Counts the number of times a response occurs over a set of variables. - used less frequently than RECODE and COMPUTE commands. - in the count command, we give a list of variables and it counts how often a certain value occurs.
48
What function would we use if we would like to know how many items out of a 15 item scale does the respondant 'agree' with? (on a 7 point likert scale, where 5,6,7 indicate agreement)
COUNT function e.g., count b14agree= b14a to b140 (5,6,7). (a value of 2 means agreement with two items and so on)
49
How does the COUNT function handle missing variables? (e.g., when we want to know how many items out of a 15 item scale does the respondant 'agree' with? (on a 7 point likert scale, where 5,6,7 indicate agreement) what should we do?

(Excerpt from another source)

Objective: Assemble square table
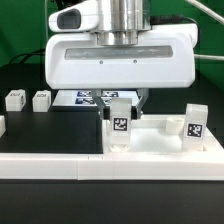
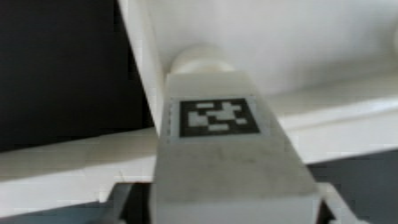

Count doesn't care if a variable is missing or not - it simply looks at the variable for the specified values. If one of the specified value/s is present, then it adds '1' to the count. - if it doesn't (including if it is missing), it just doesn't count it. It doesn't say "well the person didn't answer the quetion so I can't really count them' rather it erroneously states ' they didn't have the values e.g., they didn't agree. THEREFORE, we might want to exclude people that didn't answer the questions. We can also create a new variable that counts the number of people missing values. - now that we have a variable count b14mis=b14a to b140 (missing)
50
How might we use the COUNT function to remove missing data in order to do a count. (e.g., when we want to know how many items out of a 15 item scale does the respondant 'agree' with? (on a 7 point likert scale, where 5,6,7 indicate agreement)
We can create a new variable that counts the number of people missing values. Then remove the missing data e.g., ``` count b14agree= b14a to b140 (5,6,7). count b14mis=b14a to b140 (missing). do if b14miss ne 0. recode b14agree= (lo thru hi=sysmis). end if. ```
51
The aim is to calculate a new variable named agesq which is the square of an existing variable called age. How would you use syntax to achieve this?
compute agesq=age**2
52
Fill-in the blank below where the aim is to recode values of age up to 18 as 1, >18 to 50 (inclusive) as 2 and above 50 as 3. Do not use any decimal places in your answer. recode age (_____)(_____)(_____) (else=copy)
recode age (lo thru 18=1)(18 thru 50=2)(50 thru hi=3) (else=copy).
53
Fill-in the blank below where the aim is to recode any value of body mass index (BMI) between 18 and 25 as a new value zero (0). Bear in mind that BMI is measured on a continuous scale. Do not use any decimal places in your answer. recode bmi (______) (else=copy).
recode bmi (18 thru 25=0) (else=copy).